The enthusiasm Ferguson transmitted to his young musicians made it one of the most exhilarating bands of the period. The force and range of his horn dominated the trumpet section, especially when he doubled the lead an octave or two higher. Still, these recordings have important ensemble and occasional solo contributions by Bill Chase, Clyde Reasinger, Chet Ferretti, Don Ellis and Jerry Tyree.
The freshness and joy of playing that marked the Ferguson band come across with impact in this collection. As usual in Mosaic sets, the accompanying documentation is part of the pleasure. The helpful essay and play-by-play description by Bret Primack includes the reconstruction of a night at Birdland that will stimulate amusement and recognition in anyone who ever endured Pee Wee Marquette and sat in an audience walloped by the power of the Maynard Ferguson Orchestra.
Now the bad news. The box, like all Mosaic sets a limited edition because of a licensing agreement, sold out long ago. As of this writing, Amazon has one for sale at the going collector’s price, $750.00. Hurry. Worse, none of the Roulette recordings seems to be available in CD form. Here is a website that claims to have some of the original Roulette LPs at reasonable prices. Good luck.

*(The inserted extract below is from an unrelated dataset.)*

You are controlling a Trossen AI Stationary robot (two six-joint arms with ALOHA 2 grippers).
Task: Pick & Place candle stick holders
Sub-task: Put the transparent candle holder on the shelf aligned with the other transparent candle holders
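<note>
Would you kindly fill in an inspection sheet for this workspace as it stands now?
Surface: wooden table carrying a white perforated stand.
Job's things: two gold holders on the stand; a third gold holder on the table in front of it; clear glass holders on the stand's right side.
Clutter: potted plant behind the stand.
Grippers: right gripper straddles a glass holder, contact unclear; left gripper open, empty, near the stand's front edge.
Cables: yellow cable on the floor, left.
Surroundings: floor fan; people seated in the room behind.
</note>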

Finally, this message from the pianist Christian Jacob, one of the many fine musicians of several generations whom Ferguson discovered and encouraged. Jacob became a member of the Ferguson family.
I have the deep regret of letting all of you know that last night at 8PM, one of the greatest jazz legends passed away from liver and kidney failure. This legend happened to be my beloved father in law: Maynard Ferguson.
He passed very quickly and with minimum pain. He will be sorely missed, by his 4 daughters his 2 son in laws, his 2 grandchildren, and of course all the friends and fans who have loved him throughout the years.